(Requirement)
Scan the entries below and tally the lines that include "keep". Return nothing but the tally.
____
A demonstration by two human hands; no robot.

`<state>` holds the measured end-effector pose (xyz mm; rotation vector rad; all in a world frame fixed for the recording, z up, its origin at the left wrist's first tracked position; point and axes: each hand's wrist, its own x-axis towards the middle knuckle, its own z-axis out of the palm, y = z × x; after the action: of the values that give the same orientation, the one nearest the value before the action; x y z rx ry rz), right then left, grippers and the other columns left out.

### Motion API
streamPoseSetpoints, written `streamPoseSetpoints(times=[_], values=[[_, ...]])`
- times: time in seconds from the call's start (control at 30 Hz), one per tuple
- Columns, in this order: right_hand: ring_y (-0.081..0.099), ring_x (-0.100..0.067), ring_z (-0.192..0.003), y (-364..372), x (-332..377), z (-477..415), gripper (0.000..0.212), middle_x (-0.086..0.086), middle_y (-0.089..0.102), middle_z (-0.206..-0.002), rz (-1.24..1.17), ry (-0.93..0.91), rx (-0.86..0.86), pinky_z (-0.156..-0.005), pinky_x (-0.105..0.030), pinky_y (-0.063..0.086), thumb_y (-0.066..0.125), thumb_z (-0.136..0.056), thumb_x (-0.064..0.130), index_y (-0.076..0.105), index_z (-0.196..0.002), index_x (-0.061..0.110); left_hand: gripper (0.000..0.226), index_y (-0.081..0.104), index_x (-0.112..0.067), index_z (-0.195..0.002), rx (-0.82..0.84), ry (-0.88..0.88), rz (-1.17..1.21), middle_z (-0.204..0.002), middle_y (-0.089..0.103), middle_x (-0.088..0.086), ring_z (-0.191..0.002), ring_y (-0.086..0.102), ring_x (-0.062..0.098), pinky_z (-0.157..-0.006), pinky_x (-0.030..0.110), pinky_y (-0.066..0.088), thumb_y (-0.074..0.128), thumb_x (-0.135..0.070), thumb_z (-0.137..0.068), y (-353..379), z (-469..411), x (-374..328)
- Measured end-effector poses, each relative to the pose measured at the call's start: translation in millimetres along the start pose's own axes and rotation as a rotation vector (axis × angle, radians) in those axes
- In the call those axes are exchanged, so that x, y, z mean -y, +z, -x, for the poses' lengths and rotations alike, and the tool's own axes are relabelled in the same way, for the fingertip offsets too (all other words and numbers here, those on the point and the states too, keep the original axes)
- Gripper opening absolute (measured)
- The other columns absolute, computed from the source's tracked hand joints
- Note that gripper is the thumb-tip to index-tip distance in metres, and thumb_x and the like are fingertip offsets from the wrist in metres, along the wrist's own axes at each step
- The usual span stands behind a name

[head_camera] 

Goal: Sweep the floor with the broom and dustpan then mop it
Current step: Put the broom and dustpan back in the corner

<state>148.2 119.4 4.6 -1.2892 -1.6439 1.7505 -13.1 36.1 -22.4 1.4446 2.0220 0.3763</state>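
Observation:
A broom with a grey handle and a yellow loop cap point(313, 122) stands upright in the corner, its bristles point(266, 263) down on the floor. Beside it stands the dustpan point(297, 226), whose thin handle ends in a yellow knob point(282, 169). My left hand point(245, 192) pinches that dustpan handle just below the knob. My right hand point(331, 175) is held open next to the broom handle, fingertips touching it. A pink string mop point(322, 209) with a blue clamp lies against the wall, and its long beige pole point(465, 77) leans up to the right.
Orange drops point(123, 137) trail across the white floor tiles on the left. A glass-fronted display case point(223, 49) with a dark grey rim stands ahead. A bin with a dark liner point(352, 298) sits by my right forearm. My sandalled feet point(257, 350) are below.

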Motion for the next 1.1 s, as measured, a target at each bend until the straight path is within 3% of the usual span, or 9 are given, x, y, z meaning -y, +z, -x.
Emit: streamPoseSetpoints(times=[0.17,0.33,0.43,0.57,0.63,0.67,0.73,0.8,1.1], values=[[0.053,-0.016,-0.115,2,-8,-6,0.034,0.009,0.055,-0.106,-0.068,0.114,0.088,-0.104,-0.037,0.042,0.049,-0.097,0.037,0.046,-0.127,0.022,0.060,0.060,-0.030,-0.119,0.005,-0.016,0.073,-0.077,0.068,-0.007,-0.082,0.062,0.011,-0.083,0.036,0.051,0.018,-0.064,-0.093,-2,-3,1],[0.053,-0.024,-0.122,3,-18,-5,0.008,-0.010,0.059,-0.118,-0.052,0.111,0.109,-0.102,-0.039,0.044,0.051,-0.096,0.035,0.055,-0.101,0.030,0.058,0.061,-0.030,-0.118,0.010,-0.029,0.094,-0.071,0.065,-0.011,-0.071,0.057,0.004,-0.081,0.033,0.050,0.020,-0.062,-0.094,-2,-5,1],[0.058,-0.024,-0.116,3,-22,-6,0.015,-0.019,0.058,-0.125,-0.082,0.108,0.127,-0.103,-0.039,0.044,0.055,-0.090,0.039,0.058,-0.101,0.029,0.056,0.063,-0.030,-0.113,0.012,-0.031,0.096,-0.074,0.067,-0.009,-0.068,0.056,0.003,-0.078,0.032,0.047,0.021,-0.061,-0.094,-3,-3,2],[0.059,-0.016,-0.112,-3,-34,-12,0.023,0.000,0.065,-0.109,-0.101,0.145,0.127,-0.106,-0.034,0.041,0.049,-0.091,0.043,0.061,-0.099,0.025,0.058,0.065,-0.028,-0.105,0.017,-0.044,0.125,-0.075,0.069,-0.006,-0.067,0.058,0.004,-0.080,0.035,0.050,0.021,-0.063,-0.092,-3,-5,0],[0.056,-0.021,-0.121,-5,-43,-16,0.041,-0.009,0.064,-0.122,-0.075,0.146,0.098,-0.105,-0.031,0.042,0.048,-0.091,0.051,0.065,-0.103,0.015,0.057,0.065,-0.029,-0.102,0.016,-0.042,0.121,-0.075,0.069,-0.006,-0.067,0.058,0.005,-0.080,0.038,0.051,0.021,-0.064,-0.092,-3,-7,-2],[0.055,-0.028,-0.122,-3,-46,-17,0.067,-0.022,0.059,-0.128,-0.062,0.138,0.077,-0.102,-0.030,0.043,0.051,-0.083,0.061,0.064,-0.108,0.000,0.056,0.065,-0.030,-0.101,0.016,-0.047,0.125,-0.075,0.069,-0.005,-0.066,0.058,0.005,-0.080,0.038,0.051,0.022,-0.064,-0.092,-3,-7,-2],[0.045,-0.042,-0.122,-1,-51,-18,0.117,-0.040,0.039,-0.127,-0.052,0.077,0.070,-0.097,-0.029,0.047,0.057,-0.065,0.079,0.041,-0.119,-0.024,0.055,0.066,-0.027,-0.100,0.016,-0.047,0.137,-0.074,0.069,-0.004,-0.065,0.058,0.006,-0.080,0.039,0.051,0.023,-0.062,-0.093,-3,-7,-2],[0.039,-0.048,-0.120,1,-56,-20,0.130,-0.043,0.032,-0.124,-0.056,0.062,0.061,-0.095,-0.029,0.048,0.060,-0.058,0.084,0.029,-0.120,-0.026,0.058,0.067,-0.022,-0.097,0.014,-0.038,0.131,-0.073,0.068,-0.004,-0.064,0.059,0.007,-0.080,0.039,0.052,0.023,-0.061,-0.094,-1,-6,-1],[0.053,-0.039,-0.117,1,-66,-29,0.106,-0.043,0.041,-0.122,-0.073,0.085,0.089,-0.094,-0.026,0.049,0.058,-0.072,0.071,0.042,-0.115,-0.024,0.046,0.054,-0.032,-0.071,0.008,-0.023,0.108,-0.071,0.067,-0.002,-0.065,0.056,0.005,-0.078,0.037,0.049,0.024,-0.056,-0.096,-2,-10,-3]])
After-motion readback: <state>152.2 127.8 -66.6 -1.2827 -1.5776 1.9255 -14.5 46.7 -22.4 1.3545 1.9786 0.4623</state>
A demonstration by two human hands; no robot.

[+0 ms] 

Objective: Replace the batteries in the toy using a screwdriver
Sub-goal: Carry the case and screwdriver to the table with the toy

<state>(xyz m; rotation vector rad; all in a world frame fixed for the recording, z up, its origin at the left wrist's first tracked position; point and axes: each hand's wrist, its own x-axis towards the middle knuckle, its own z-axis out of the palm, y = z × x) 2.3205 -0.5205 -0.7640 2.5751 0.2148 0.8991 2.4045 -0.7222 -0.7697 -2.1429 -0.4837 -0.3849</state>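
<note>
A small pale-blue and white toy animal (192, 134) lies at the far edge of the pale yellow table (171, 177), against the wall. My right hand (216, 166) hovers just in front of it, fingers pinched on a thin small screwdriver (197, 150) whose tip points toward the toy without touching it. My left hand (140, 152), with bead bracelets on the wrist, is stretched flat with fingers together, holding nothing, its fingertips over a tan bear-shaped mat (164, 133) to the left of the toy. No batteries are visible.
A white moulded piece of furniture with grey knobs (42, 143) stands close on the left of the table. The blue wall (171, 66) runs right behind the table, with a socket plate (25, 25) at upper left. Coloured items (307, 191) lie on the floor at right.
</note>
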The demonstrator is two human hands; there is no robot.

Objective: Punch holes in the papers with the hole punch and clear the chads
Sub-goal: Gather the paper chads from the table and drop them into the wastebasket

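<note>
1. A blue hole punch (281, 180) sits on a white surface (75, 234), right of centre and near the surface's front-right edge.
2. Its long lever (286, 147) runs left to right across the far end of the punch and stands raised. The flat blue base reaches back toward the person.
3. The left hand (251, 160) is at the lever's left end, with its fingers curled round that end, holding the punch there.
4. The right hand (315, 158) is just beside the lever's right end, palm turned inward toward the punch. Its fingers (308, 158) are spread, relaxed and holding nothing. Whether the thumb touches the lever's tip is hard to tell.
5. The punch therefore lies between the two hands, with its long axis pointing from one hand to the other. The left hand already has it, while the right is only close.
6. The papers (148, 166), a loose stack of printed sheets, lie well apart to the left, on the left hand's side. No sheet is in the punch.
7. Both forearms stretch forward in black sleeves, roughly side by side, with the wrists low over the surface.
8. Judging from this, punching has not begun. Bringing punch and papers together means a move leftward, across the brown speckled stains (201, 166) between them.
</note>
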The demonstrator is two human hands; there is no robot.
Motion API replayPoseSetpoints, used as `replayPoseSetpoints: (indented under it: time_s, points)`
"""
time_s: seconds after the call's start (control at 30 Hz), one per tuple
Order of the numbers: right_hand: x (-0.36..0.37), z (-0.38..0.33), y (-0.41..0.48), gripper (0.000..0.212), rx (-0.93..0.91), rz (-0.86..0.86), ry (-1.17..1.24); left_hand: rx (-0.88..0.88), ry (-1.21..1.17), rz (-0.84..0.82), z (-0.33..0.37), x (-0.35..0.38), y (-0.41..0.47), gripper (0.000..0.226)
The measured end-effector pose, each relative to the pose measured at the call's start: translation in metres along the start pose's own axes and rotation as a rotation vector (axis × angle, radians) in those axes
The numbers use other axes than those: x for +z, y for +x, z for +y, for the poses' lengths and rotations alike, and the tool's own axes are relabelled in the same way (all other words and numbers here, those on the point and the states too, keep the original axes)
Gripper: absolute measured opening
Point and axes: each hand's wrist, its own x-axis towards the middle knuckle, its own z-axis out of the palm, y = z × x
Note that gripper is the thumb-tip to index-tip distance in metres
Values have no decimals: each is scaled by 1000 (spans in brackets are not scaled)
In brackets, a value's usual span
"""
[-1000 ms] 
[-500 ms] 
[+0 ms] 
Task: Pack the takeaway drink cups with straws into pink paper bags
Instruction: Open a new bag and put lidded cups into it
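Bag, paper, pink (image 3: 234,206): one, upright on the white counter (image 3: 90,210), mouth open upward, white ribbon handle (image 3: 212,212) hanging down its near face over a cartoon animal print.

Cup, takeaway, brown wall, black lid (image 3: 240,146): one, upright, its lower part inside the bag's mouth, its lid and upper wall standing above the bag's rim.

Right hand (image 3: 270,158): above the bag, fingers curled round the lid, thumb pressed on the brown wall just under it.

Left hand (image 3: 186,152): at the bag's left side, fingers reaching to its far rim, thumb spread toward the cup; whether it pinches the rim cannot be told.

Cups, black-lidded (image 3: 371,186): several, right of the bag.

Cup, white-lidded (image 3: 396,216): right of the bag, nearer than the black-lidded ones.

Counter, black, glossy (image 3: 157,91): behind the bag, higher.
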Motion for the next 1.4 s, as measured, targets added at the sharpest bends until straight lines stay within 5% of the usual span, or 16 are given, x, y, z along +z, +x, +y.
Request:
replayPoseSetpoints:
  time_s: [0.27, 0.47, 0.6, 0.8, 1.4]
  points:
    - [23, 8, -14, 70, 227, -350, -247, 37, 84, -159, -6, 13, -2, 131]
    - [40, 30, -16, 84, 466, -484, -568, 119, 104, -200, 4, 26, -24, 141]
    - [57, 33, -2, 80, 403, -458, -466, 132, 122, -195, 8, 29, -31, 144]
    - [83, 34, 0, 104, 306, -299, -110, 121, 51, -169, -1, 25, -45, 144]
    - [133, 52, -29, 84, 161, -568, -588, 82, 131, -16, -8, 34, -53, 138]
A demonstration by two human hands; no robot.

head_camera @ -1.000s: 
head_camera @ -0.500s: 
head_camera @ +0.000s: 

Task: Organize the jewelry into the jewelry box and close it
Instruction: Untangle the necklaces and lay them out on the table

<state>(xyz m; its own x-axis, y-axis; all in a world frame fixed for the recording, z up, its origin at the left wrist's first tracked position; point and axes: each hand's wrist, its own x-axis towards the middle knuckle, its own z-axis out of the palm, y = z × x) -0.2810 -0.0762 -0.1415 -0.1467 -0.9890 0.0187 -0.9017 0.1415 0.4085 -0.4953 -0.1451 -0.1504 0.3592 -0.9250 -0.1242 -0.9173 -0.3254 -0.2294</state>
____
(Finished task)
2